The term “neo-soul” may not come off as intimidating for most people, but being a breakout artist in the genre is a tough task.
The genre fuses facets of jazz and funk together, creating an organic sound that requires ruthless creativity. It entails competing with the likes of D’Angelo, Solange, Erykah Badu and Frank Ocean, artists whose innovative projects have converted the neo-soul landscape into one of the most critically acclaimed in recent memory.
Taking all this into account, standing out in the neo-soul scene requires making something remarkable.
The work of Anderson .Paak is the newest cream to rise to the top of the neo-soul scene. Ever since his breakout as an artist in 2016, in which he released his successful solo project “Malibu” and his neglected collaboration with Knxwledge, “Yes Lawd!,” .Paak has collaborated with some of music’s biggest names.
In addition to his inclusion on Kendrick Lamar’s soundtrack for the film “Black Panther,” he put on an electrifying Grammy Awards performance in 2017, accompanying hip-hop legends A Tribe Called Quest and Busta Rhymes.
Performing his Tribe collaboration “Movin Backwards,” .Paak only required his crisp voice and a drum kit to captivate the spectators.
Networking helped him assemble a tremendous ensemble for his newest album “Oxnard,” which released Friday. Names such as Pusha T, Dr. Dre, Snoop Dogg, Kendrick Lamar and Tribe’s own Q-Tip all appear on the record.

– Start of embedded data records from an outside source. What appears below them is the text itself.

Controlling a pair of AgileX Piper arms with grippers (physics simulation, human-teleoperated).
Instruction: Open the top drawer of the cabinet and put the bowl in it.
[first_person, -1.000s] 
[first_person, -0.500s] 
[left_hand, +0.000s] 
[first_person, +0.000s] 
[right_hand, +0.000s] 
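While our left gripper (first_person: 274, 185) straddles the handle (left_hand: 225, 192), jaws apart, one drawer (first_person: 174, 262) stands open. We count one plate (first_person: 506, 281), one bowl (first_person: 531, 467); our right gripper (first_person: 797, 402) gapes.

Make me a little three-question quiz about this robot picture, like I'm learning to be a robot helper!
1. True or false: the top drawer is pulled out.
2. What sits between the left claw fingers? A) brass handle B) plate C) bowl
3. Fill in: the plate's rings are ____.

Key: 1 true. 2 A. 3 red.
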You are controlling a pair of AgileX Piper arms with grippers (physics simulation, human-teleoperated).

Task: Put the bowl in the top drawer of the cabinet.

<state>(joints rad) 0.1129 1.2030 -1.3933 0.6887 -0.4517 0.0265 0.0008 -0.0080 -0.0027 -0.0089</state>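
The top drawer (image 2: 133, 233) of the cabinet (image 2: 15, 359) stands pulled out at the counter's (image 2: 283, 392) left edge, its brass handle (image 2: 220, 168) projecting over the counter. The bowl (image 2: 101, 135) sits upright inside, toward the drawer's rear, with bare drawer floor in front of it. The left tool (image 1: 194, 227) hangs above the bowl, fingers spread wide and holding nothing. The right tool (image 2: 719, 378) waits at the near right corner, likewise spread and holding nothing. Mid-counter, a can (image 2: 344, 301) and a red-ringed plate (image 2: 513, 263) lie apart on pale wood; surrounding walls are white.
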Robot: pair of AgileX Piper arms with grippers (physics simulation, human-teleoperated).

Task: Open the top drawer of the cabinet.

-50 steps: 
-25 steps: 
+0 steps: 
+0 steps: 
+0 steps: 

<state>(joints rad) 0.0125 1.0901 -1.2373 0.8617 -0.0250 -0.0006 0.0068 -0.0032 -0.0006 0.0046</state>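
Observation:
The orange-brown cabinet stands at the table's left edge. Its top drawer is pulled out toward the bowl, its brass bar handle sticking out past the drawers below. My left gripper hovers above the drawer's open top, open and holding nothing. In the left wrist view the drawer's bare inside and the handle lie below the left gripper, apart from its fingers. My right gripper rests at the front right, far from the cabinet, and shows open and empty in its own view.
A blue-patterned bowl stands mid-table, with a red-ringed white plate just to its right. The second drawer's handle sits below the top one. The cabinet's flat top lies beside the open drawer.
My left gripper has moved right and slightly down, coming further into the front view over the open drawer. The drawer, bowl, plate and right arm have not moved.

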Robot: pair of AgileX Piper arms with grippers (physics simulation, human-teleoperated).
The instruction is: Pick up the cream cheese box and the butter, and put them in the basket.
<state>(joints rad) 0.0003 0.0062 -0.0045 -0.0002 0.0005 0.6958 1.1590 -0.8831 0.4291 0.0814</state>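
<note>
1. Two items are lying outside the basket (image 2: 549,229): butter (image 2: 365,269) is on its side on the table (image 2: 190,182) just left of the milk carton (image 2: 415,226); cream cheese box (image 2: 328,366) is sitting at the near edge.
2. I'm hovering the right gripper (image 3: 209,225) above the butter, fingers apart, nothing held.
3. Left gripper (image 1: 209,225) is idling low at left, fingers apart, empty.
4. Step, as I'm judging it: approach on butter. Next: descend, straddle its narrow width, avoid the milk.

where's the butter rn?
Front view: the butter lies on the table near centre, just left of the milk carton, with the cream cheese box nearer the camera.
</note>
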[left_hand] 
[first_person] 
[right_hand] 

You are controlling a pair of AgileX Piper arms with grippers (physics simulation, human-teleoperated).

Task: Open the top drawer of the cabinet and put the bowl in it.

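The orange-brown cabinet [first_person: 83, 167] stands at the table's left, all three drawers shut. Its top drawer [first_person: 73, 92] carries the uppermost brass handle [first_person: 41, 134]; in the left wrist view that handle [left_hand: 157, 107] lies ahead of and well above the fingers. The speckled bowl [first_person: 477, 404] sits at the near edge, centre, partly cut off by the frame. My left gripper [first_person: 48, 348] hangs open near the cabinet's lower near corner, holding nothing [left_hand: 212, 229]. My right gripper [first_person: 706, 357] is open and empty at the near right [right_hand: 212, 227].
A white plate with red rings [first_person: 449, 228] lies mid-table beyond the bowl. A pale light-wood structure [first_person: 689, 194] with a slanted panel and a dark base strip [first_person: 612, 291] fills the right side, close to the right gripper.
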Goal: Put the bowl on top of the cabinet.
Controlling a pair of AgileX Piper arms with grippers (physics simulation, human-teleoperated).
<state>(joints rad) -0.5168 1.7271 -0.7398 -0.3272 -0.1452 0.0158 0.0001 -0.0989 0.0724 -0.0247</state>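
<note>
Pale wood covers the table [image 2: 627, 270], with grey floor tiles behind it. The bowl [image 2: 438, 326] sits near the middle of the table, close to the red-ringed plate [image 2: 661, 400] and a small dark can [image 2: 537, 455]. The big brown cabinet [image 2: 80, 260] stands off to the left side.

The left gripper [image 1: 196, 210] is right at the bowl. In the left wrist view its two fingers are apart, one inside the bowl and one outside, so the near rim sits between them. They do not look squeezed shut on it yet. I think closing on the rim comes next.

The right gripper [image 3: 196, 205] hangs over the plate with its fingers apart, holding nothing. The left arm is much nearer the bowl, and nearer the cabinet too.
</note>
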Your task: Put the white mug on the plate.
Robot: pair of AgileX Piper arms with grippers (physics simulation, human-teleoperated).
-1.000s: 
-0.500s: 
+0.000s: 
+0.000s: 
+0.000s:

With a cast like this comes two possibilities — either they’re utilized for their talent or their ability to hype up fans and add commercial value to the record. In this case, .Paak brought both name recognition to his record and his own shining personal touch.
For fans of .Paak, “Oxnard” was exactly what they were waiting for. Right from opening track “The Chase,” .Paak’s voice — accompanied by Kadhja Bonet — submerges the listener into a mirage of coolness. Charisma has long been .Paak’s strength, and for his most committed listeners, the opener is an indicator that he hasn’t lost his touch.
From there, the album gets progressively groovier and personal. The second track, “Headlow,” adds unique percussion and electric guitar licks. But the lyrical content takes a different direction, featuring a story from .Paak about his public sexual escapades.
It becomes clear that even with huge names on the project, .Paak’s storytelling abilities are the focal point.
But that’s not to say the music isn’t good, either. The album’s two singles, “Tints” and “Who R U?” create a blatant sonic contrast. On “Tints,” .Paak in a way plays it safe. With a traditional kick-snare drum pattern, synth backdrop and Kendrick Lamar feature, it’s easy to see why this song is the most played number on the record.
It’s popular for a reason, though, as each element blends together creating a violently catchy track reminiscent of .Paak’s 2015 single “Am I Wrong.”
On “Who R U?,” .Paak conjures up memories of his performance with Tribe, using wonky percussion that blurs the line between the song’s segments. “Tints” followed a traditional song structure and “Who R U?” flipped the structure on its head, yet both ooze amicable vibes.
The biggest features occur on the second half on the record, the highlight of which is Pusha T’s verse on “Brother’s Keeper.”
His lyrics aren’t that outlandish. Lyrics such as “Diamonds in the face, racing leather wheel” aren’t going to turn any heads in the hip-hop community. But it’s his aggressive vocal delivery that contrasts with the charismatic tone of the album’s earlier tracks, making his inclusion on the record so emphatically pronounced.
As for .Paak’s neo-soul side, it’s at its strongest on “Cheers.” With backing vocals by the incomparable Q-Tip, this track bleeds nostalgia. Horns? Check. Electric Keyboard? Check. One of the greatest rappers from hip-hop’s golden age? Check.
Practically all of neo-soul’s defining characteristics shine through on this track. It’s an undeniable highlight on an album peppered with brilliant moments.
“Oxnard” isn’t exactly a mind-blowing tour de force, but that’s its only hindrance. The storytelling and musical elements are a pleasant amalgam that doesn’t feel at all rushed or cringe-worthy. .Paak did what he’s best at, and he established himself as neo-soul’s newest force to be reckoned with through his most recent work.